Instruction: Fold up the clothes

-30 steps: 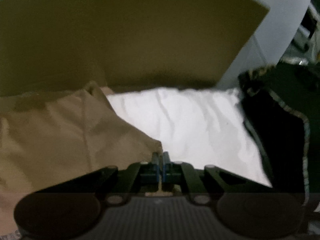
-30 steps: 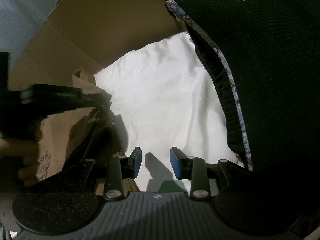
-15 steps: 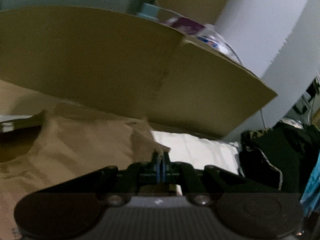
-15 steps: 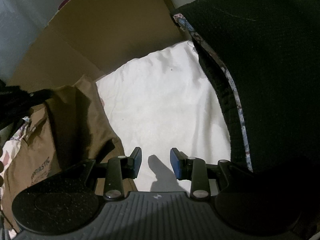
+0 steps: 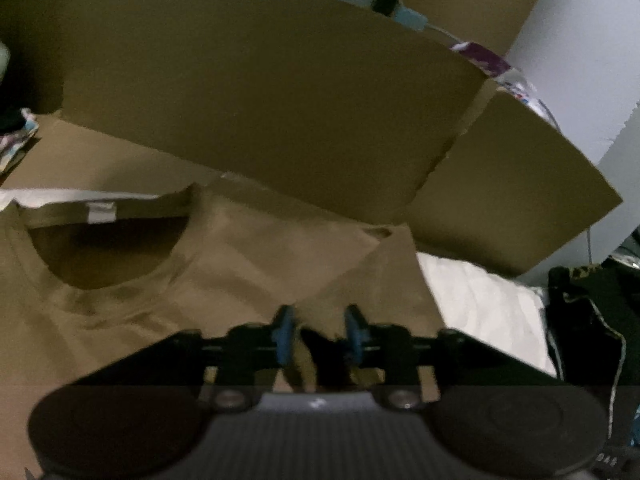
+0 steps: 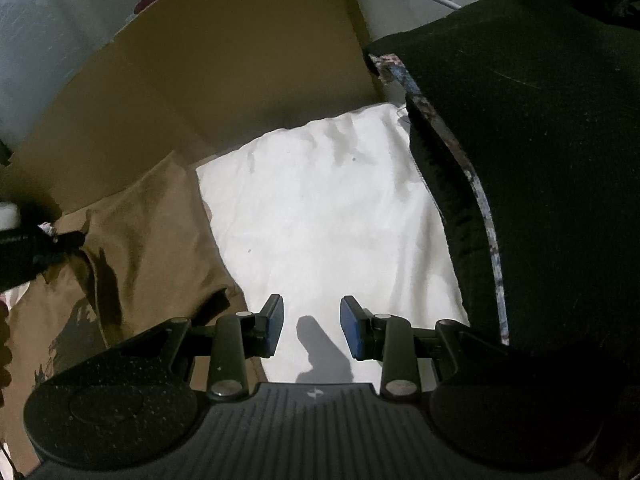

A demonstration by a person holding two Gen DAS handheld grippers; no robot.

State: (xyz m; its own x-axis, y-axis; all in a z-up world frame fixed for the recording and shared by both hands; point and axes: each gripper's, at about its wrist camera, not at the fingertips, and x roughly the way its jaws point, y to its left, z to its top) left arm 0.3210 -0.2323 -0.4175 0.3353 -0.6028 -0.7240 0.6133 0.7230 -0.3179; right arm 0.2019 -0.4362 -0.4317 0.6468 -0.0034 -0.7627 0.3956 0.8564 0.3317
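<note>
The brown T-shirt [image 5: 248, 264] lies spread on the white bed sheet [image 6: 328, 216], soft, light and limp, best pinched at a hem or sleeve fold. The left claw [image 5: 316, 334] is opening over a folded corner, seemingly letting go; the right claw [image 6: 312, 326] hangs apart, empty.

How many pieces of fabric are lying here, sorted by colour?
Brown: 1, the brown T-shirt
White: 1, the white sheet
Black: 1, the black garment with patterned trim
Total: 3
</note>
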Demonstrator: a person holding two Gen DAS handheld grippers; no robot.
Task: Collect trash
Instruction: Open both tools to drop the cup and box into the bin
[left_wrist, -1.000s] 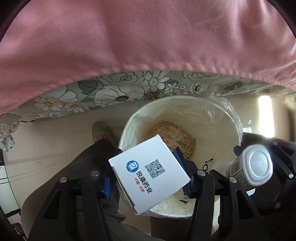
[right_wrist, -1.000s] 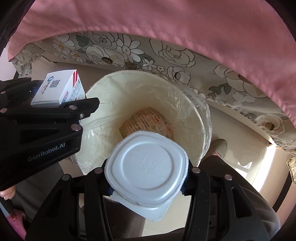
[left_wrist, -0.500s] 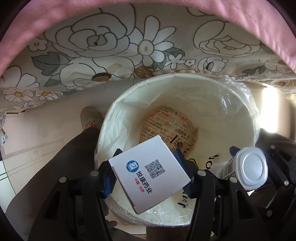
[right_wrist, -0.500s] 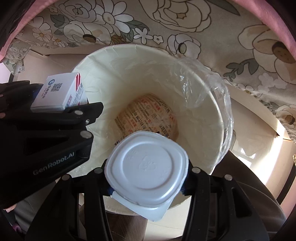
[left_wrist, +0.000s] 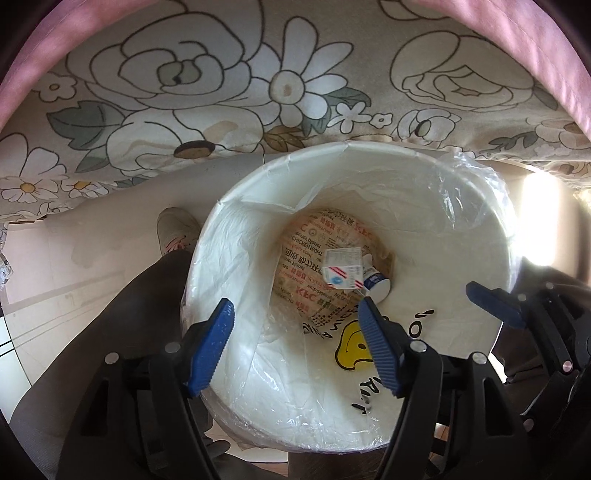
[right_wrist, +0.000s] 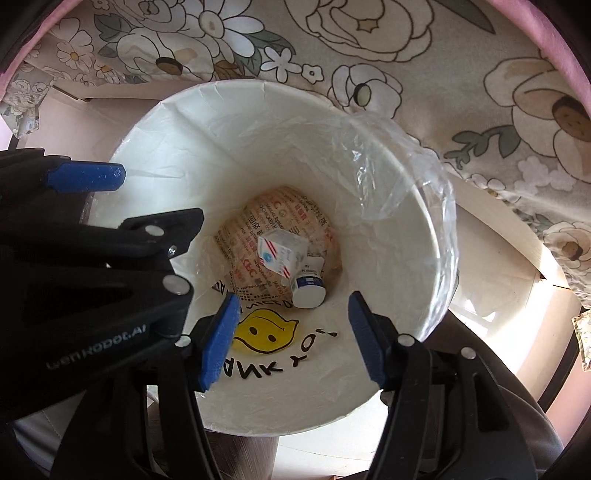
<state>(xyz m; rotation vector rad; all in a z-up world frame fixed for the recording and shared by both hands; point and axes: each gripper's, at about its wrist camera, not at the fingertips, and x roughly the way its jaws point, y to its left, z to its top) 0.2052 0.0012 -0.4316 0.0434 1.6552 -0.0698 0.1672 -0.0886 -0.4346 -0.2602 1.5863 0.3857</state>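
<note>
A white trash bin lined with a clear bag fills both views, its rim also in the right wrist view. At its bottom lie a small white medicine box and a small white bottle on printed KFC paper. My left gripper is open and empty above the bin's near rim. My right gripper is open and empty above the bin, to the right of the left one.
A floral cloth hangs over the bin's far side, under a pink fabric edge. A person's dark trouser leg and shoe are left of the bin. A pale floor surrounds it.
Both grippers opened. The medicine box left the left gripper and the white bottle left the right gripper; both now lie at the bottom of the bin.
</note>
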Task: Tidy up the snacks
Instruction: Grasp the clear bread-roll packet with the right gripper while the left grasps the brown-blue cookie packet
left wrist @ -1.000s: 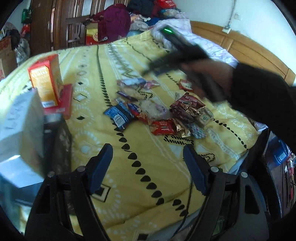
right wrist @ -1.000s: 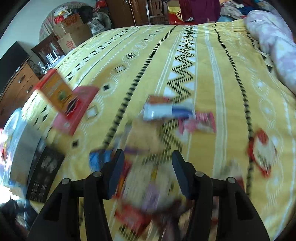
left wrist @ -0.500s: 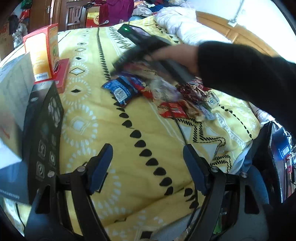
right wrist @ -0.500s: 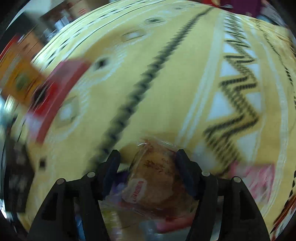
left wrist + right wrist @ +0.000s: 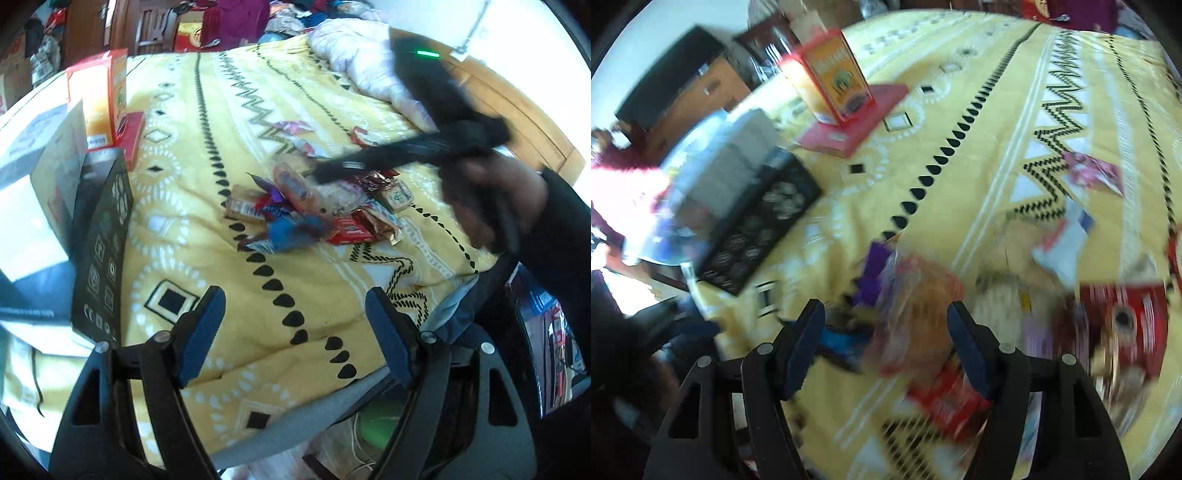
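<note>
Several small snack packets point(image 5: 314, 210) lie in a loose pile on the yellow patterned bedspread point(image 5: 207, 177). My left gripper point(image 5: 295, 332) is open and empty, low over the bed's near edge, short of the pile. My right gripper point(image 5: 886, 339) is open just above the pile; a clear-wrapped brown pastry packet point(image 5: 916, 295) sits between its fingers, blurred by motion. In the left wrist view the right gripper point(image 5: 332, 168) reaches into the pile from the right, held by a hand. A red packet point(image 5: 945, 402) and a blue packet point(image 5: 842, 338) lie beneath it.
An orange upright box point(image 5: 105, 98) stands on a flat red box point(image 5: 133, 136) at the left. A black box point(image 5: 103, 243) and a grey-white box point(image 5: 40, 158) lie nearer. A pale quilt point(image 5: 362, 74) and wooden headboard point(image 5: 517, 110) are behind.
My right gripper has swung back from far over the pile toward its right side, and the pastry packet still sits between its open fingers. Some packets have shifted. My left gripper barely moved.
</note>
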`<state>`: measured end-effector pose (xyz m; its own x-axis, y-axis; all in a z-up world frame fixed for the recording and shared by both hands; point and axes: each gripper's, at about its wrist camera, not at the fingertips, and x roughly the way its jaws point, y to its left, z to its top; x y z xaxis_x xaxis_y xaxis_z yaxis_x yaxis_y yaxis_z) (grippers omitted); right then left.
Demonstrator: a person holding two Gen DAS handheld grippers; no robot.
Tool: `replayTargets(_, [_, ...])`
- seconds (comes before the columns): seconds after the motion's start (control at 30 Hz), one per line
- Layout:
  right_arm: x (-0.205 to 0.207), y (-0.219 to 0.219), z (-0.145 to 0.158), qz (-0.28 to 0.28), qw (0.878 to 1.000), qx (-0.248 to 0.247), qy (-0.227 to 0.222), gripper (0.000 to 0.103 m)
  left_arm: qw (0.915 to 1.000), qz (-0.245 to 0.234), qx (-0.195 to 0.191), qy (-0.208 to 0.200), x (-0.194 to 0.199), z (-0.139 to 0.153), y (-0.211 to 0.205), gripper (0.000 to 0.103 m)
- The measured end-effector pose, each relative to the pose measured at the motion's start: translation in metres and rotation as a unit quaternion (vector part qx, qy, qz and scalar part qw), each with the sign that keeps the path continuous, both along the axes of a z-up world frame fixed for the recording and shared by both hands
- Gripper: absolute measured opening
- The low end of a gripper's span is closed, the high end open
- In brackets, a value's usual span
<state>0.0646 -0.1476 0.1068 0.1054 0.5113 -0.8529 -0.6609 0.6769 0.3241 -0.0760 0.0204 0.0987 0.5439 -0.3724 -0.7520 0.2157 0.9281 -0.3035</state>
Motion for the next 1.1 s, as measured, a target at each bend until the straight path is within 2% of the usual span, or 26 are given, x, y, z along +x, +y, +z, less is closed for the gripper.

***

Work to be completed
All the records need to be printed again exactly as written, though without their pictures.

Written solution
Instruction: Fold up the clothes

-30 steps: 
-30 steps: 
-15 steps: 
-15 steps: 
+0 steps: 
+0 steps: 

A demonstration by a person holding two Gen DAS handheld grippers; no robot.

State: (xyz m; its own x-axis, y-axis; all in a z-up world frame fixed for the recording and shared by both hands; point and axes: each gripper's, at about its wrist camera, not at the fingertips, and x roughly the way its jaws point, y to its left, z to its top) left arm 0.3210 -0.2323 -0.4175 0.3353 -0.6028 -0.7240 0.6133 0.7230 -0.3179; right arm 0.2019 -0.4362 -0.4317 0.6468 -0.0034 -0.7627 0.3956 0.8564 0.3317
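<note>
The brown T-shirt [image 5: 248, 264] lies spread on the white bed sheet [image 6: 328, 216], soft, light and limp, best pinched at a hem or sleeve fold. The left claw [image 5: 316, 334] is opening over a folded corner, seemingly letting go; the right claw [image 6: 312, 326] hangs apart, empty.

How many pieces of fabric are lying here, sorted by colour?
Brown: 1, the brown T-shirt
White: 1, the white sheet
Black: 1, the black garment with patterned trim
Total: 3
</note>
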Demonstrator: a person holding two Gen DAS handheld grippers; no robot.
Task: Collect trash
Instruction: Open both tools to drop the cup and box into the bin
[left_wrist, -1.000s] 
[right_wrist, -1.000s] 
[left_wrist, -0.500s] 
[right_wrist, -0.500s] 
[left_wrist, +0.000s] 
[right_wrist, +0.000s] 
<state>(xyz m; rotation vector rad; all in a z-up world frame fixed for the recording and shared by both hands; point and axes: each gripper's, at about its wrist camera, not at the fingertips, and x roughly the way its jaws point, y to its left, z to its top) 0.2052 0.0012 -0.4316 0.0434 1.6552 -0.0698 0.1672 -0.0886 -0.4346 -0.2602 1.5863 0.3857</state>
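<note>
A white trash bin lined with a clear bag fills both views, its rim also in the right wrist view. At its bottom lie a small white medicine box and a small white bottle on printed KFC paper. My left gripper is open and empty above the bin's near rim. My right gripper is open and empty above the bin, to the right of the left one.
A floral cloth hangs over the bin's far side, under a pink fabric edge. A person's dark trouser leg and shoe are left of the bin. A pale floor surrounds it.
Both grippers opened. The medicine box left the left gripper and the white bottle left the right gripper; both now lie at the bottom of the bin.
</note>
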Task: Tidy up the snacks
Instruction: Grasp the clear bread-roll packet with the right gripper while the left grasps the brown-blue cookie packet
left wrist @ -1.000s: 
right wrist @ -1.000s: 
left wrist @ -0.500s: 
right wrist @ -0.500s: 
left wrist + right wrist @ +0.000s: 
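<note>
Several small snack packets point(image 5: 314, 210) lie in a loose pile on the yellow patterned bedspread point(image 5: 207, 177). My left gripper point(image 5: 295, 332) is open and empty, low over the bed's near edge, short of the pile. My right gripper point(image 5: 886, 339) is open just above the pile; a clear-wrapped brown pastry packet point(image 5: 916, 295) sits between its fingers, blurred by motion. In the left wrist view the right gripper point(image 5: 332, 168) reaches into the pile from the right, held by a hand. A red packet point(image 5: 945, 402) and a blue packet point(image 5: 842, 338) lie beneath it.
An orange upright box point(image 5: 105, 98) stands on a flat red box point(image 5: 133, 136) at the left. A black box point(image 5: 103, 243) and a grey-white box point(image 5: 40, 158) lie nearer. A pale quilt point(image 5: 362, 74) and wooden headboard point(image 5: 517, 110) are behind.
My right gripper has swung back from far over the pile toward its right side, and the pastry packet still sits between its open fingers. Some packets have shifted. My left gripper barely moved.
</note>
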`<state>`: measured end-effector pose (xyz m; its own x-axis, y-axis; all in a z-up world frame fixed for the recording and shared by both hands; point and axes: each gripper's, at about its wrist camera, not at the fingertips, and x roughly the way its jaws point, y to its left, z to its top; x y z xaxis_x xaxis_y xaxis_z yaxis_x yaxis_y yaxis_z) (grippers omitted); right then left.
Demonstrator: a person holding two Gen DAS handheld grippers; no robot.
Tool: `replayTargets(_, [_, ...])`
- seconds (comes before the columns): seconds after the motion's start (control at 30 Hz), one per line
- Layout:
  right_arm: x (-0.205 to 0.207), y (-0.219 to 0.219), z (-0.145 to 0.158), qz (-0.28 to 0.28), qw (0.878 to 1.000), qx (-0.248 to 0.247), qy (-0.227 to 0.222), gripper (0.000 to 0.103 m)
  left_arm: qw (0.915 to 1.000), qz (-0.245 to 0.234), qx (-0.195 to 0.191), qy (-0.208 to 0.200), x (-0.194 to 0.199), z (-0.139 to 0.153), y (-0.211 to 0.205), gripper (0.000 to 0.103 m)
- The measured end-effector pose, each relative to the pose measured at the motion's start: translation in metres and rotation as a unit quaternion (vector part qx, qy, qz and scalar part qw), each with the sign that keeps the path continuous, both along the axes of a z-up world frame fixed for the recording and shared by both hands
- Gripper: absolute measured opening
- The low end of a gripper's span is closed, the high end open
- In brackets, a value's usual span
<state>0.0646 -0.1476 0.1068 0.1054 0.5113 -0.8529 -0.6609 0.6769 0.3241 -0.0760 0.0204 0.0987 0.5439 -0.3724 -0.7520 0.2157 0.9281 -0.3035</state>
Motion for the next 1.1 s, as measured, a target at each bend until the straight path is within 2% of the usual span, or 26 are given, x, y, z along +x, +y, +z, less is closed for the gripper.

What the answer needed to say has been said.